• EXERCISE PROMPT
Each line below should be retyped exactly, with no pictures.

• SUPPLIED INFORMATION

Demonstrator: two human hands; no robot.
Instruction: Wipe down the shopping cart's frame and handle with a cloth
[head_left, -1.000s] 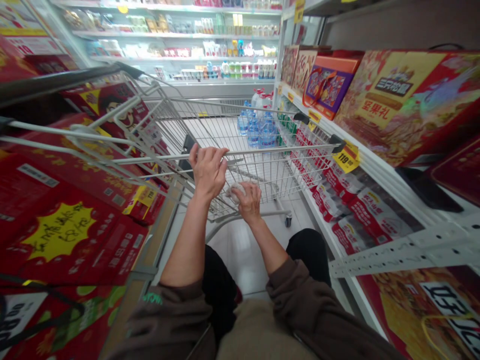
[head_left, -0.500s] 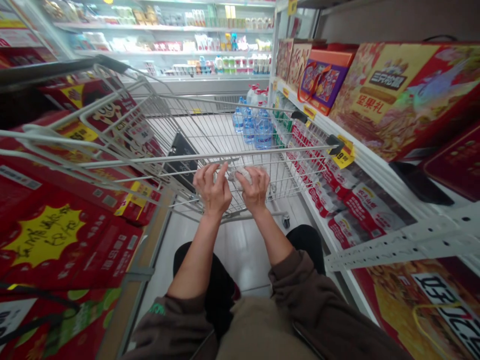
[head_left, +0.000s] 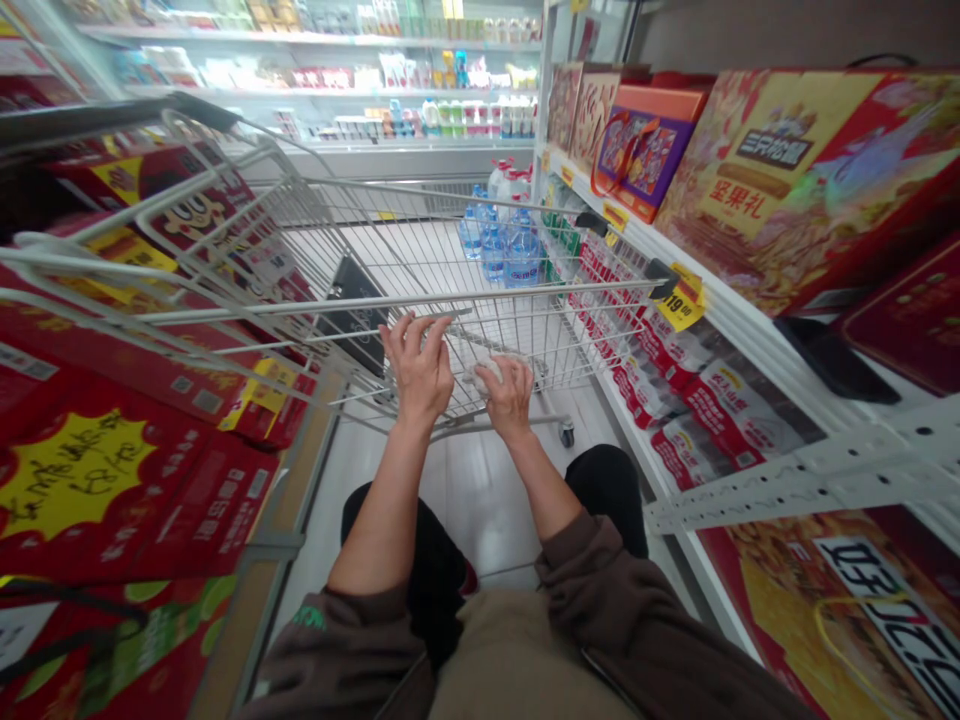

• COMPLETED EXERCISE
Demonstrator: two human hands; no robot.
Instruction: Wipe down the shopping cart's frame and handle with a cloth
[head_left, -1.000s] 
[head_left, -0.500s] 
[head_left, +0.000s] 

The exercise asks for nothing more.